Noise-Resilient Quantum Metrology with Quantum Computing
Xiangyu Wang, Chenrong Liu, Xue Lin, Yu Tian, Yishan Li, Xinfang Nie, Yufang Feng, Yuxuan Zheng, Ying Dong, Xinqing Wang, Dawei Lu
TL;DR
This work tackles practical quantum metrology by addressing two core bottlenecks: loading classical data into quantum processors and resilience to realistic noise. It introduces a noise-resilient QM+QC framework that directly processes quantum data from sensors on a quantum computer, using variational quantum algorithms to implement quantum principal component analysis and iterative optimization to purify the noisy state. Experiments with NV centers and numerical simulations of distributed superconducting processors show substantial gains: accuracy improvements by over 200x under strong noise and a 13.27 dB boost in the quantum Fisher information, approaching the Heisenberg limit. The results indicate a feasible pathway to deploy near-term quantum computers for realistic, noisy metrology tasks, bypassing classical data-loading overheads and enhancing both fidelity and precision.
Abstract
Quantum computing has made remarkable strides in recent years, as demonstrated by quantum supremacy experiments and the realization of high-fidelity, fault-tolerant gates.
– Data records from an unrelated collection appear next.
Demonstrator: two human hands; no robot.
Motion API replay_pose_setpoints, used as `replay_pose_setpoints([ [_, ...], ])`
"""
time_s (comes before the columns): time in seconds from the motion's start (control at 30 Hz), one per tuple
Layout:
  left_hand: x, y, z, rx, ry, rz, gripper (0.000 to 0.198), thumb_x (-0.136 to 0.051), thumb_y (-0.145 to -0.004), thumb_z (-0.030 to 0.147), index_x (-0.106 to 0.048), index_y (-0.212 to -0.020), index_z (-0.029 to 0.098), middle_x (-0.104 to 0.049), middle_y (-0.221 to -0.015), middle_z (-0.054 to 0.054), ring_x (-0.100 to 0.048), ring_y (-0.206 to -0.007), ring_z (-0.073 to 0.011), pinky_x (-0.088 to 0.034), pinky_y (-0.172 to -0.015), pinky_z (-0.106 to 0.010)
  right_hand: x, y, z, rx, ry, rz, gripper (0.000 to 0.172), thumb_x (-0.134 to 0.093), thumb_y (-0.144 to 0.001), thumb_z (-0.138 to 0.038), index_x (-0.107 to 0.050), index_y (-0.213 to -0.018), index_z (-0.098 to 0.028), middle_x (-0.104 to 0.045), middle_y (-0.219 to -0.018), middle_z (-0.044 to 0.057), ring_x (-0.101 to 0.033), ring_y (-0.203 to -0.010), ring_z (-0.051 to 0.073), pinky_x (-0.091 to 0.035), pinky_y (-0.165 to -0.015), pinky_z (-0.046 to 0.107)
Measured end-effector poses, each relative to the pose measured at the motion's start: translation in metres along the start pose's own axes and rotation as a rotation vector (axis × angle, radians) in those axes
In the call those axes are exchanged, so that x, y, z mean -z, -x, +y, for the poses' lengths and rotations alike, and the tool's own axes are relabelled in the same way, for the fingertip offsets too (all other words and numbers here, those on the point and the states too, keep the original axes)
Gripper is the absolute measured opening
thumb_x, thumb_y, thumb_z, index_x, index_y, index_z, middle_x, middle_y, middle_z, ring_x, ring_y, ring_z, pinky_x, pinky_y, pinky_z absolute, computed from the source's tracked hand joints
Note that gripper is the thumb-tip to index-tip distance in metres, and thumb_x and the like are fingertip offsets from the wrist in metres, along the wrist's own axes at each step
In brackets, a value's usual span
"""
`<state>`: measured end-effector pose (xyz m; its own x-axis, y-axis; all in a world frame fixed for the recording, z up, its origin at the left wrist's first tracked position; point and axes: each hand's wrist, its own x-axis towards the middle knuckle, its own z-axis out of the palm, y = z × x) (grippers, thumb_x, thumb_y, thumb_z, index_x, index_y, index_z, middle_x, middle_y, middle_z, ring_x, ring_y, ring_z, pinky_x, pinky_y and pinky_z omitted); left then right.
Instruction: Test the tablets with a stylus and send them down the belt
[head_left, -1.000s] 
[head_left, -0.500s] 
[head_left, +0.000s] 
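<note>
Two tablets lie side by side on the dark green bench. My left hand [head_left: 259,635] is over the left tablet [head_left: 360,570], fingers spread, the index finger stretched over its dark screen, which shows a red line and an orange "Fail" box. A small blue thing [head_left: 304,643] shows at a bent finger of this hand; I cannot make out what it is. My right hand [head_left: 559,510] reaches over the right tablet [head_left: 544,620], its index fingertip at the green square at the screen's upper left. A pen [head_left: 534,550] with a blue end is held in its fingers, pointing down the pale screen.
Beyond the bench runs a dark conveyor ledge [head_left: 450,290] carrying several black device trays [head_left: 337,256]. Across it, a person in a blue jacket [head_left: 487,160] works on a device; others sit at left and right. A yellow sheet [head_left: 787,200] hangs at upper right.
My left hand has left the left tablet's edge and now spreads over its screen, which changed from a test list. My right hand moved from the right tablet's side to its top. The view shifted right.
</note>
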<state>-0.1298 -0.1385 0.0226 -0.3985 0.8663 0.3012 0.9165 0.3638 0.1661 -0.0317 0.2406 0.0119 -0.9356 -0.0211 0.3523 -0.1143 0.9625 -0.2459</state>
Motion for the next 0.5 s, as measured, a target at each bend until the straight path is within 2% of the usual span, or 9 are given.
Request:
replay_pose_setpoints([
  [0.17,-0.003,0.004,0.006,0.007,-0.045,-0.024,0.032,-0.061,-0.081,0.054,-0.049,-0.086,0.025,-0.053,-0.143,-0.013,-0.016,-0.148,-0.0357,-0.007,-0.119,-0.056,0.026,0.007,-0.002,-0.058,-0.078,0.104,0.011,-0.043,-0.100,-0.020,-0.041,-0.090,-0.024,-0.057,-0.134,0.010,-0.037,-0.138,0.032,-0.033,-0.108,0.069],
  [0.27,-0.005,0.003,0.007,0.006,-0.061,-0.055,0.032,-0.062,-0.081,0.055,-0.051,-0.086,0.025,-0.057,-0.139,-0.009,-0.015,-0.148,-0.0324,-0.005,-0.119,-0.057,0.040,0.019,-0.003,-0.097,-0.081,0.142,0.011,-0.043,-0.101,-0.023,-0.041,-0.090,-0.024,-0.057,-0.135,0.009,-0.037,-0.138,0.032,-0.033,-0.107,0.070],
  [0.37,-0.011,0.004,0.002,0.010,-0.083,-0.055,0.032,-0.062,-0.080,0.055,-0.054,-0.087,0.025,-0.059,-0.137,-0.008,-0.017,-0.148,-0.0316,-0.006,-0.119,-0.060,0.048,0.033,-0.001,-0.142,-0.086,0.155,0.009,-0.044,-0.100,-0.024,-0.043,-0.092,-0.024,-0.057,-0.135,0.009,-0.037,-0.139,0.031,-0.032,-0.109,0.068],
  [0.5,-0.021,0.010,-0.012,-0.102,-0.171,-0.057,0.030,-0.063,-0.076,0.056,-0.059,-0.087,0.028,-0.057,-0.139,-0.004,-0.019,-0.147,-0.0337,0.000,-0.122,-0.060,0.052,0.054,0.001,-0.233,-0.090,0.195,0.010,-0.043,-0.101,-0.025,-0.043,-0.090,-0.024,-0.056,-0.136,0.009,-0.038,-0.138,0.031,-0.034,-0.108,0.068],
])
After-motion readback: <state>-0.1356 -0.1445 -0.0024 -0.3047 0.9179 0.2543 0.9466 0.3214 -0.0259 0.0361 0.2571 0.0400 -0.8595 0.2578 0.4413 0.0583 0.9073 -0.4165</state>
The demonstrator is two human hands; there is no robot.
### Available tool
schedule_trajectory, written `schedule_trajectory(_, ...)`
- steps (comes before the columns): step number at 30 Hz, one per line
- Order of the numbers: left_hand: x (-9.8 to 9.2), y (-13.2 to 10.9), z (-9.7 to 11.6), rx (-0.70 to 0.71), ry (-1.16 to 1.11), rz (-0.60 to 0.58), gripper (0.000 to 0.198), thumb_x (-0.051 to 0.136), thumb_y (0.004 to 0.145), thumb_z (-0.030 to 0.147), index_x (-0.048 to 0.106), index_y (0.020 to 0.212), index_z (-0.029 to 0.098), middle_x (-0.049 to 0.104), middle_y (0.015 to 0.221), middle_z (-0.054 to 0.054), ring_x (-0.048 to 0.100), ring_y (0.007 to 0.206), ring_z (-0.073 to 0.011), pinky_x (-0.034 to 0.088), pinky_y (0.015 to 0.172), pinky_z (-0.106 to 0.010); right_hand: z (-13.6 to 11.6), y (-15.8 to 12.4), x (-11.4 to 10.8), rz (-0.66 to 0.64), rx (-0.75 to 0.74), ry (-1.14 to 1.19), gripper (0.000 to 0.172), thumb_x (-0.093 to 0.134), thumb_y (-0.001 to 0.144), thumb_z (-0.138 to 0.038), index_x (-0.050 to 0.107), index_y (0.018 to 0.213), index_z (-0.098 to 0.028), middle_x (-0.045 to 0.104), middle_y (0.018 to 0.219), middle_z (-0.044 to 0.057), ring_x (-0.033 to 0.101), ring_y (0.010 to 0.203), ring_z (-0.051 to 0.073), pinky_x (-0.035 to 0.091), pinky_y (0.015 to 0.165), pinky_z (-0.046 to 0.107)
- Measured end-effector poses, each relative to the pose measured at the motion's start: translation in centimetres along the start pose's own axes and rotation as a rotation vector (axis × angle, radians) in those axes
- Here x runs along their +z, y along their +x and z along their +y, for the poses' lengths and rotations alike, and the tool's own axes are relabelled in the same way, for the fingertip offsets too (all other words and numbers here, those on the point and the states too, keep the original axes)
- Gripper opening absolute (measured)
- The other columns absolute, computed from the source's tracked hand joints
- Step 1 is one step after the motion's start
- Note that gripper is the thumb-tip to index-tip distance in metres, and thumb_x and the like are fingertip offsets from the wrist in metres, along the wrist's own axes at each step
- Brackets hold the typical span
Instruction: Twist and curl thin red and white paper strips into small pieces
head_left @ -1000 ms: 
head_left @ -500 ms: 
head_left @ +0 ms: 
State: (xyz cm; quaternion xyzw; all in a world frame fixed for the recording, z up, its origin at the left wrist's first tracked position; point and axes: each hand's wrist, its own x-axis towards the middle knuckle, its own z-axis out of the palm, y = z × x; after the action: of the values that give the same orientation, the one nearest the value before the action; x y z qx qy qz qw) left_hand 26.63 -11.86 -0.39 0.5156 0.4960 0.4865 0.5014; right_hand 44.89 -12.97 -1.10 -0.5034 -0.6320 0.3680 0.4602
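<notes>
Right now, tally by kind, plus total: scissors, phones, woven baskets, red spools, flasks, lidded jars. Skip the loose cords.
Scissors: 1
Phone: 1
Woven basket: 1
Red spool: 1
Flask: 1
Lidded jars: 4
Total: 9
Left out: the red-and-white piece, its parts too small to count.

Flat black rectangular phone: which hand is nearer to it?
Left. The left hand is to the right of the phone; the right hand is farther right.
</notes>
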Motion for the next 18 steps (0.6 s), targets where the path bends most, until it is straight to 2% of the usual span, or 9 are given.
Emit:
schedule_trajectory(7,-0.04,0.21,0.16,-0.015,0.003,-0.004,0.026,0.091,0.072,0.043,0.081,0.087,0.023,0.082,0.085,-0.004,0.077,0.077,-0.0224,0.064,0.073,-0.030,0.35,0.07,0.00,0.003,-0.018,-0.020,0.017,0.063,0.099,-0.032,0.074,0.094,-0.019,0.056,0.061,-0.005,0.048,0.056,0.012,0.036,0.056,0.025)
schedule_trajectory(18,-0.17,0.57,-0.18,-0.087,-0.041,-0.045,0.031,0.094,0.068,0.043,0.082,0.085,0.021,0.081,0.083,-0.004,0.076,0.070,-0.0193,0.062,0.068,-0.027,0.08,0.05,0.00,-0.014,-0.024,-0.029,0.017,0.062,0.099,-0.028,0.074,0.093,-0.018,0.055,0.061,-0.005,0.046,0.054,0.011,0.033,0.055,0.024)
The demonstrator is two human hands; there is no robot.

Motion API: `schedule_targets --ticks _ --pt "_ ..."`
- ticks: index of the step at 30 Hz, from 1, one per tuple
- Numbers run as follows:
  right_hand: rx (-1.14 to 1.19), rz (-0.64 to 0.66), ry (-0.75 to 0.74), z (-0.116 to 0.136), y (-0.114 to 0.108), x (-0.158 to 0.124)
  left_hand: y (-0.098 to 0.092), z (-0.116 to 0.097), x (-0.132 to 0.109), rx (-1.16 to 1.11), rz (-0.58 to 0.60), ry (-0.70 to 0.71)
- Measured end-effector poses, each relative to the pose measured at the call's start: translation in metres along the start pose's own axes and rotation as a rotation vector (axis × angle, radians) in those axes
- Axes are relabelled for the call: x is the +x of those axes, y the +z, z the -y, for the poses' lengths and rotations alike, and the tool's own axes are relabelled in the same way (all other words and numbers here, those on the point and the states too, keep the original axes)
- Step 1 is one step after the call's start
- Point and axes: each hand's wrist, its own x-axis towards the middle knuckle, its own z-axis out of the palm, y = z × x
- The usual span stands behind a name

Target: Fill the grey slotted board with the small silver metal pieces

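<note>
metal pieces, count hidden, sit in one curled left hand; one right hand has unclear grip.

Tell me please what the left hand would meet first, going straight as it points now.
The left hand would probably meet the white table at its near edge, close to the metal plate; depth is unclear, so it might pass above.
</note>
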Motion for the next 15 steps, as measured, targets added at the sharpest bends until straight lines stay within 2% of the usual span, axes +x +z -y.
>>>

However, a major obstacle persists: practical real-world applications remain scarce, largely due to the inefficiency of loading classical data into quantum processors. Here, we propose an alternative strategy that shifts the focus from classical data encoding to directly processing quantum data. We target quantum metrology, a practical quantum technology whose precision is often constrained by realistic noise. We develop an experimentally feasible scheme in which a quantum computer optimizes information acquired from quantum metrology, thereby enhancing performance in noisy quantum metrology tasks and overcoming the classical-data-loading bottleneck. We demonstrate this approach through experimental implementation with nitrogen-vacancy centers in diamond and numerical simulations using models of distributed superconducting quantum processors. Our results show that this method improves the accuracy of sensing estimates and significantly boosts sensitivity, as quantified by the quantum Fisher information, thus offering a new pathway to harness near-term quantum computers for realistic quantum metrology.